TITLE=Insulin Signaling as a Key Moderator in Myotonic Dystrophy Type 1

JOURNAL=Frontiers in Neurology

VOLUME=Volume 10 - 2019

YEAR=2019

URL=https://www.frontiersin.org/journals/neurology/articles/10.3389/fneur.2019.01229

DOI=10.3389/fneur.2019.01229

ISSN=1664-2295

ABSTRACT=Myotonic dystrophy type 1 (DM1) is an autosomal dominant genetic disease characterised by multi-system involvement. Affected organ system include skeletal muscle, heart, gastro-intestinal system and the brain. In this review, we evaluate the evidence for alterations in insulin signalling and their relation to clinical DM1 features. We start by summarising the molecular pathophysiology of DM1. Next, an overview of normal insulin signalling physiology is given, and evidence for alterations herein in DM1 is presented. Clinically, evidence for involvement of insulin signalling pathways in DM1 is based on the increased incidence of insulin resistance seen in clinical practice and recent trial evidence of beneficial effects of metformin on muscle function.
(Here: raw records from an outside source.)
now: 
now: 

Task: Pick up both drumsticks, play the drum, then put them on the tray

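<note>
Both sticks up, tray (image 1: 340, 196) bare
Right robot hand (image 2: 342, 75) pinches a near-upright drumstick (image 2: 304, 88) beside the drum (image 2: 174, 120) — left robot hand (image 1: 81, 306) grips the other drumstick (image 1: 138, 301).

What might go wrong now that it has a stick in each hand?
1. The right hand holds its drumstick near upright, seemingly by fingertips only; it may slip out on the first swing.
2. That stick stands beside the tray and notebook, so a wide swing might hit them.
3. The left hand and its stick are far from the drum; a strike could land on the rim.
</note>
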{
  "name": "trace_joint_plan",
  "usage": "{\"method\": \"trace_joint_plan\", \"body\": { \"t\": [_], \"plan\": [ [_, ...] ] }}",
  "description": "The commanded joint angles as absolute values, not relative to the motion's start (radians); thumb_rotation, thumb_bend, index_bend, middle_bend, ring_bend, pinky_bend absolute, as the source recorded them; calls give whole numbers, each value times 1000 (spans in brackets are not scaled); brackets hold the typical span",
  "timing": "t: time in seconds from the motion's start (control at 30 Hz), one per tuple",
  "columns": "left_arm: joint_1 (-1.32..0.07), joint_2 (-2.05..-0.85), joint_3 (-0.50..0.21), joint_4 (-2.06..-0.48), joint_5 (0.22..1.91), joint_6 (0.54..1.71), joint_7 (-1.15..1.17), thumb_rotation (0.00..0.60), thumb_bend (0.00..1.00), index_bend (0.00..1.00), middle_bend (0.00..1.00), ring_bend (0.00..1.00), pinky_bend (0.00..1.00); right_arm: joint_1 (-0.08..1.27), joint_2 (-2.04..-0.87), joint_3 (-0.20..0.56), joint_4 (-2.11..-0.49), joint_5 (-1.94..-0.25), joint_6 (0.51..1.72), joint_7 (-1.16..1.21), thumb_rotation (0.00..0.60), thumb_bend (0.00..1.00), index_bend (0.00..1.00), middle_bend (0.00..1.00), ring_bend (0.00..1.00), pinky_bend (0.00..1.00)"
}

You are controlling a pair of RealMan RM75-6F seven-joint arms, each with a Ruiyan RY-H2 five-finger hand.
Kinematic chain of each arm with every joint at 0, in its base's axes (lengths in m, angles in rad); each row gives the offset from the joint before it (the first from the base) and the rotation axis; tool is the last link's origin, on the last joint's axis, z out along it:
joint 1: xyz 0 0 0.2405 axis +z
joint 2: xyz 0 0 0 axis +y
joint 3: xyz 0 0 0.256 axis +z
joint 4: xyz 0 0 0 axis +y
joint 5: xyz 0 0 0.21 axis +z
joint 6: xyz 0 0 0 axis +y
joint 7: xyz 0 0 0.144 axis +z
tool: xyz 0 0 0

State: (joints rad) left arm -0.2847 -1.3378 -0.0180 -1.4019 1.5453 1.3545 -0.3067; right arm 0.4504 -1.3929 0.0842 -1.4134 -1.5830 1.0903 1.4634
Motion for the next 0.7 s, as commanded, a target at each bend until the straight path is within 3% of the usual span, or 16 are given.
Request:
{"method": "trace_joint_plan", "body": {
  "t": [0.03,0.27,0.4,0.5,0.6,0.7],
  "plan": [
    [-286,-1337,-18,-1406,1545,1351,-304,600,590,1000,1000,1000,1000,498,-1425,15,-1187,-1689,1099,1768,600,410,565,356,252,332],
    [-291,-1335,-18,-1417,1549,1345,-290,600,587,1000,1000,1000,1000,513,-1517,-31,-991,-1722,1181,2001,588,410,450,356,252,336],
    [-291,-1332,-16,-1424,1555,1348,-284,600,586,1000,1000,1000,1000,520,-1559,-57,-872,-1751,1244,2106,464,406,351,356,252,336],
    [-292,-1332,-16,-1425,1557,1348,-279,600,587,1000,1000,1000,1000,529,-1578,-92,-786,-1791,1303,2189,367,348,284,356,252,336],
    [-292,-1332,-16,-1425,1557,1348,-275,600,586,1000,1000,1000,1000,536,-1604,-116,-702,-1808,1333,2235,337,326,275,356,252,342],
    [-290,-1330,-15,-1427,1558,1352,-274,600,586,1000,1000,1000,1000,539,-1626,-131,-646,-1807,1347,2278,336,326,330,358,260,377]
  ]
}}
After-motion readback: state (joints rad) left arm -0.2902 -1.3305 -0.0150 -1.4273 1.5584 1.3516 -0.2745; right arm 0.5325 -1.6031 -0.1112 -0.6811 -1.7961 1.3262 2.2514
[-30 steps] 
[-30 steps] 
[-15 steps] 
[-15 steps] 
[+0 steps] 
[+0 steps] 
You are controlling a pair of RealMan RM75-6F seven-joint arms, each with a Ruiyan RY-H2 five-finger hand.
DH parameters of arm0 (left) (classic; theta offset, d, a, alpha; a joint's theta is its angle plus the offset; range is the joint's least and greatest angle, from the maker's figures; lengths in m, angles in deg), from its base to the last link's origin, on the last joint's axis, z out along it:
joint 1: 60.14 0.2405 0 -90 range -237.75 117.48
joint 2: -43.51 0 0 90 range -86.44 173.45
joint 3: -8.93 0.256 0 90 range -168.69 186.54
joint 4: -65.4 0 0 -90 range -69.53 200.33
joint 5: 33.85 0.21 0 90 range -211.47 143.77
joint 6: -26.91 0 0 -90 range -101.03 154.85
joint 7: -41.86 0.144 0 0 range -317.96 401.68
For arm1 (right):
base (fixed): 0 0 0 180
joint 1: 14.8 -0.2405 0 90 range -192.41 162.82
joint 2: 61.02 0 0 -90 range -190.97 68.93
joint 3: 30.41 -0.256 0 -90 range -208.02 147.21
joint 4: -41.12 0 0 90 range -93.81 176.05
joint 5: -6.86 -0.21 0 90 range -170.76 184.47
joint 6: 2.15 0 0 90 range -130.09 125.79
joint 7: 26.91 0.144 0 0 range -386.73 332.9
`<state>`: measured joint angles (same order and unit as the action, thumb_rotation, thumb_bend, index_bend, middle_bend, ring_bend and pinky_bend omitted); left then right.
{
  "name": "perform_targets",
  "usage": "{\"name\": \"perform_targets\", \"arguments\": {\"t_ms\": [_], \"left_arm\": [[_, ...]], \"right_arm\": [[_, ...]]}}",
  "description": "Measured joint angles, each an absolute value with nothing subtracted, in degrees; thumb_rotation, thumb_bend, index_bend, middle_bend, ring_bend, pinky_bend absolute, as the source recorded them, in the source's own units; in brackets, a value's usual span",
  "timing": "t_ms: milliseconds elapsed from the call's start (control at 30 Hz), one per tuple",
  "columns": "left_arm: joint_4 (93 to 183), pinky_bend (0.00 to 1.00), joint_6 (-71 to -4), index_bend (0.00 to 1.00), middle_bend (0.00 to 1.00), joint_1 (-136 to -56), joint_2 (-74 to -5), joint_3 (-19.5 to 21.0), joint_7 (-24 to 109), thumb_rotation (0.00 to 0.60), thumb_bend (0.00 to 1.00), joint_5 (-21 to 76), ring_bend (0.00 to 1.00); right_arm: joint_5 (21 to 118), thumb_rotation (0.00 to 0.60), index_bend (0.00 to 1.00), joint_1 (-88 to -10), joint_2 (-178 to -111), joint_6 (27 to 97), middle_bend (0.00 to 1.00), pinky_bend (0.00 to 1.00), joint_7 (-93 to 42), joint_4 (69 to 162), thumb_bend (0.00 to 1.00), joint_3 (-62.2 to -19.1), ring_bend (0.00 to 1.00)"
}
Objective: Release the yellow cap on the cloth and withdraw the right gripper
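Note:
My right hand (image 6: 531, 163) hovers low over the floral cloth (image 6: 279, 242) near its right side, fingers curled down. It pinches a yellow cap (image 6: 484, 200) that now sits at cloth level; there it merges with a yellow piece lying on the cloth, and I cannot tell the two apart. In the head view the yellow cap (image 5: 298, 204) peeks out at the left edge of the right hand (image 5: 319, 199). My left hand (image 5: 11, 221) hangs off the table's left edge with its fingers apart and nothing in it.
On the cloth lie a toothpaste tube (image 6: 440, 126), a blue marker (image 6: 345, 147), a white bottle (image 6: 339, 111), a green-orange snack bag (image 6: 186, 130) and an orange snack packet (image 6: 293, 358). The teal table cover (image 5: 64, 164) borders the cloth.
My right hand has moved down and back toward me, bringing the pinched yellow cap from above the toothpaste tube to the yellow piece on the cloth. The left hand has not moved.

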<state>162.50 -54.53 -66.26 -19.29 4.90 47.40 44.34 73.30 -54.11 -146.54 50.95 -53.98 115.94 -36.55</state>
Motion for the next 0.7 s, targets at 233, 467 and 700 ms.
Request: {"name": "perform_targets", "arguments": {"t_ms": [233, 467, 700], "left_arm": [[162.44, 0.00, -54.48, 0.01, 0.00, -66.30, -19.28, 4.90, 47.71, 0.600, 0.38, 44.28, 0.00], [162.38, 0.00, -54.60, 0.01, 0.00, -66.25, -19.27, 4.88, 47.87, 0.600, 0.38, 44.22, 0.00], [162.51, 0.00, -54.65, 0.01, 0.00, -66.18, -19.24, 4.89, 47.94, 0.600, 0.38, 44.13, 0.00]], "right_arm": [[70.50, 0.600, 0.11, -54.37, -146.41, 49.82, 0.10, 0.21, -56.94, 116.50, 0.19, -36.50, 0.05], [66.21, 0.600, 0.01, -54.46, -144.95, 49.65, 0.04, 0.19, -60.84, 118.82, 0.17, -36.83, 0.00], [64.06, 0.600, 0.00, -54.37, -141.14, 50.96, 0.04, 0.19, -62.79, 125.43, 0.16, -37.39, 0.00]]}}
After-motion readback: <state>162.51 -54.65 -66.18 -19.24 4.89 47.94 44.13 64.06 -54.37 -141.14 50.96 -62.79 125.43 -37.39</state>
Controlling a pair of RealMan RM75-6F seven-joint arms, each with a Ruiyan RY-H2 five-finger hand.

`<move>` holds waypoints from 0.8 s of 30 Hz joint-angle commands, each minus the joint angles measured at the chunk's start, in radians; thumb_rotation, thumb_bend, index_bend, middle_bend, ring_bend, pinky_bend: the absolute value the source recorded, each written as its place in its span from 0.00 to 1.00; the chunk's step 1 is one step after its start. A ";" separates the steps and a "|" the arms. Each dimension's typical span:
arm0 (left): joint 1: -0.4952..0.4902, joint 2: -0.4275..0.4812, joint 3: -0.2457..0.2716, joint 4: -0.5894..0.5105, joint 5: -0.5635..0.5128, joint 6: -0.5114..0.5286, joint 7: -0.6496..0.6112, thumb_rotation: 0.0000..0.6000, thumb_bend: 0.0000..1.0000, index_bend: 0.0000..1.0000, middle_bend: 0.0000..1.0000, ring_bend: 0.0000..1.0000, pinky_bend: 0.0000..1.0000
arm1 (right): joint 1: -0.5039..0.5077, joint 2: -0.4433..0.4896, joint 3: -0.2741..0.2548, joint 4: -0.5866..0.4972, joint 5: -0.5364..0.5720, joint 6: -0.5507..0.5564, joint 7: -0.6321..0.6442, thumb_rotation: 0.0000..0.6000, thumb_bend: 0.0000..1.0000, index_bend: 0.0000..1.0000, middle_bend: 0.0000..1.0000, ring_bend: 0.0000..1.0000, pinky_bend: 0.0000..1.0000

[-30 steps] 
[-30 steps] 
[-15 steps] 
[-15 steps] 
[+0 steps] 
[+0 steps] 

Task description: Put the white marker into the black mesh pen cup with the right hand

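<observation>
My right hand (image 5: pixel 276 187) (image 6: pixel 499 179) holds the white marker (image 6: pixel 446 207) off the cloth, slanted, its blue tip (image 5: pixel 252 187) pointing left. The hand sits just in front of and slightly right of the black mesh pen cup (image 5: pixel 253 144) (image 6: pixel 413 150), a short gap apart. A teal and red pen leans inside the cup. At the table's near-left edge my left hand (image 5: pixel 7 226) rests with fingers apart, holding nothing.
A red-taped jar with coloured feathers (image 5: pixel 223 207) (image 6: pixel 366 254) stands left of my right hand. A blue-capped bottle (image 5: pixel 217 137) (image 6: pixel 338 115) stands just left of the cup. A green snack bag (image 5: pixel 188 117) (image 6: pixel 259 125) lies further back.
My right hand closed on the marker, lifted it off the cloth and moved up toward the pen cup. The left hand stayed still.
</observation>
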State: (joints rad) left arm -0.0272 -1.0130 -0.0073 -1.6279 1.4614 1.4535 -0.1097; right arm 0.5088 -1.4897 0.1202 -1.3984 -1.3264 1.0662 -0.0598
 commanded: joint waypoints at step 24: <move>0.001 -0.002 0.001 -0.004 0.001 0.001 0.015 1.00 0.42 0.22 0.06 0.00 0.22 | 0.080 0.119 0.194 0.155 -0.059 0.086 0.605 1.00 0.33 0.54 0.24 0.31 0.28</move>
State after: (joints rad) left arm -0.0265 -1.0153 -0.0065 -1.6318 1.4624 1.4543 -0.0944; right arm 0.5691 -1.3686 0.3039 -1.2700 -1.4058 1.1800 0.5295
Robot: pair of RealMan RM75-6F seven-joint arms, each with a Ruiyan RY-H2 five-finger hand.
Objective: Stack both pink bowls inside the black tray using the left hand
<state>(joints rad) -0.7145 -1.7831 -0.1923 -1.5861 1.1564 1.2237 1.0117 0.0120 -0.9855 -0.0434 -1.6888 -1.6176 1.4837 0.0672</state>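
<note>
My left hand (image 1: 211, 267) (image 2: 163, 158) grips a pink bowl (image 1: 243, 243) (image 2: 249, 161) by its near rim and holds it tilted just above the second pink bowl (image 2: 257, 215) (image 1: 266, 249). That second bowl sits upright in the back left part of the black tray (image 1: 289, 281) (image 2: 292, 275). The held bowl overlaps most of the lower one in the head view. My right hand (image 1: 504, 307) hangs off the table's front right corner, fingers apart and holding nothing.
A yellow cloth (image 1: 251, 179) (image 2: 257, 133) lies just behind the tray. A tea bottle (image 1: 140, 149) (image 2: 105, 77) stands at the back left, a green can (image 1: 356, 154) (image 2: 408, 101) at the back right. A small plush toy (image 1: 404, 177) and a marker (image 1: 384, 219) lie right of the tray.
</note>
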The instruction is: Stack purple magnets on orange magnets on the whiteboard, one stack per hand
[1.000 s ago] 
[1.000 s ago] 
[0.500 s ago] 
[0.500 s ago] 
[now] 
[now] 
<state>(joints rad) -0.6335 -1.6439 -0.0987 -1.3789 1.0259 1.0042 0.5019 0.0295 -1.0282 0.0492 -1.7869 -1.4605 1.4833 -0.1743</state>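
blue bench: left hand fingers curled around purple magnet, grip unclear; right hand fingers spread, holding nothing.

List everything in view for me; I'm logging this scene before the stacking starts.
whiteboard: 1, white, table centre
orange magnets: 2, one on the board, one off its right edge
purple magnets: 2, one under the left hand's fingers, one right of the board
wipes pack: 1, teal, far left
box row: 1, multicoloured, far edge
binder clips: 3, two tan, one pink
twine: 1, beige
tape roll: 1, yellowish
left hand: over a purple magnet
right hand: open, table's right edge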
Indirectly, further support may be derived from certain CNS derived symptoms characteristic of DM1, such as obsessive-compulsive behaviour features, for which links with altered insulin signalling has been demonstrated in other diseases. At the basic scientific level, several pathophysiological mechanisms that operate in DM1 may compromise normal insulin signalling physiology. The evidence presented here reflects the importance of insulin signalling in relation to clinical features of DM1 and justifies further basic scientific and clinical, therapeutically oriented research.